On revient assez de nos jours à cet optimisme lyrique, échauffé par les vues générales de la science, plus riche en dogmes généreux qu’en preuves solides[2]. Giordano Bruno le prêchait avec la volcanique ardeur d’un esprit éclos dans la terre où l’Etna se dessine aux horizons du Sud, et le Vésuve vers le couchant.

« Aimé des sages, admiré des doctes, magnifié des grands, défendu, délivré, maintenu sauf[3] », un autre, un plus capable de régler sa vie, fût demeuré en Angleterre entre Philip Sidney, Greville, Spenser et Temple. Le pays où Bacon allait construire sa vaste synthèse aurait su garder un philosophe moins purement apôtre. Mais Castelnau revenait en France. Bruno, devenu précepteur dans la famille de l’ambassadeur, le suivit, par amitié, par intérêt, par le désir qui poussait son âme inquiète et son activité sans frein vers tous les changements, au risque de tous les périls.

L’effervescence où il trouvait Paris, en 1583, en pleine Ligue, ne l’empêcha pas de quitter la maison de Castelnau pour se loger en un quartier lointain. À la suite d’un certain rêveur de Salerne, Fabrizio Mordenti, il se livra à des spéculations cosmométriques, il écrivit un commentaire du De Physico Auditu d’Aristote[4]. Il disputa de nouveau en Sorbonne avec sa fougue habituelle, trouvant cette superbe formule de la recherche scientifique moderne : « Intellectus in investigatione sit liber, non ligatus », et vers la Pentecôte une étape nouvelle le menait en Allemagne.

Mendoza, ambassadeur d’Espagne, tenta de faire rentrer Bruno dans l’Église. Il ne semble pas que le rapatriement fût impossible alors, car le nonce n’y répugna point. Une promesse formelle de rentrer dans les ordres fut seulement exigée au préalable avant toute négociation. Bruno s’y refusa, et partit pour l’autre côté du Rhin, vers cette « Germanie où la sagesse a bâti son temple[5] ».

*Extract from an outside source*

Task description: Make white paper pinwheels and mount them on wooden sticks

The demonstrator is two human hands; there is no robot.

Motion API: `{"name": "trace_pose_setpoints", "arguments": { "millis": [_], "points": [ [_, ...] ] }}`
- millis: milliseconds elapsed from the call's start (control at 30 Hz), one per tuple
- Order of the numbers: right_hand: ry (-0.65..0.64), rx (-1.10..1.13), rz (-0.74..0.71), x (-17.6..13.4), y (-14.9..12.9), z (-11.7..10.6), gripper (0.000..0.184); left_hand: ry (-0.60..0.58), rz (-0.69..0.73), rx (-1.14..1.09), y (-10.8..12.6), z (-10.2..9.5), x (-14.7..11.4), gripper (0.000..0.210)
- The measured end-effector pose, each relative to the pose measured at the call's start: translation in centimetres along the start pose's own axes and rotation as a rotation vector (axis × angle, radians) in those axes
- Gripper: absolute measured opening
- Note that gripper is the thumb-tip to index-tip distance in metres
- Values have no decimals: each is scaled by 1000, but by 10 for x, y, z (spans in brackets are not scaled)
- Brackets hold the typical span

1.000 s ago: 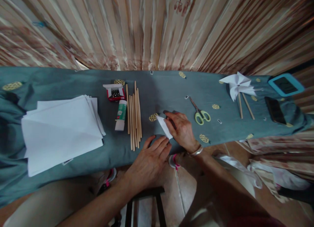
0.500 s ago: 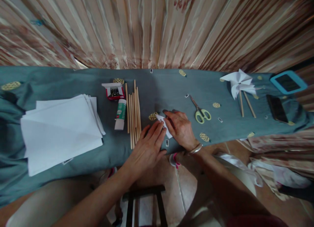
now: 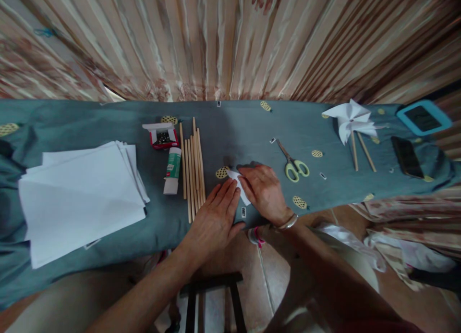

« Exposé toujours à la vorace dent du loup romain[6] », dont il n’avait pas voulu réintégrer le bercail, il parcourut l’Allemagne, par

  1. Eroici Furori, p. 332.
  2. Les hypothèses souvent admirables d’un philosophe mort prématurément, M. Guyau, en seraient une marque certaine.
  3. Op. ital., IX, 204.
  4. Ces deux opuscules parurent en 1586, à Paris, chez Chevillot, cloitre Saint-Jean de Latran, à la Rose rouge.
  5. Gratiaria Valetudinaria, Lévi, p. 254.
  6. Oratio consulatoria ad corpus acad., Helmstedt.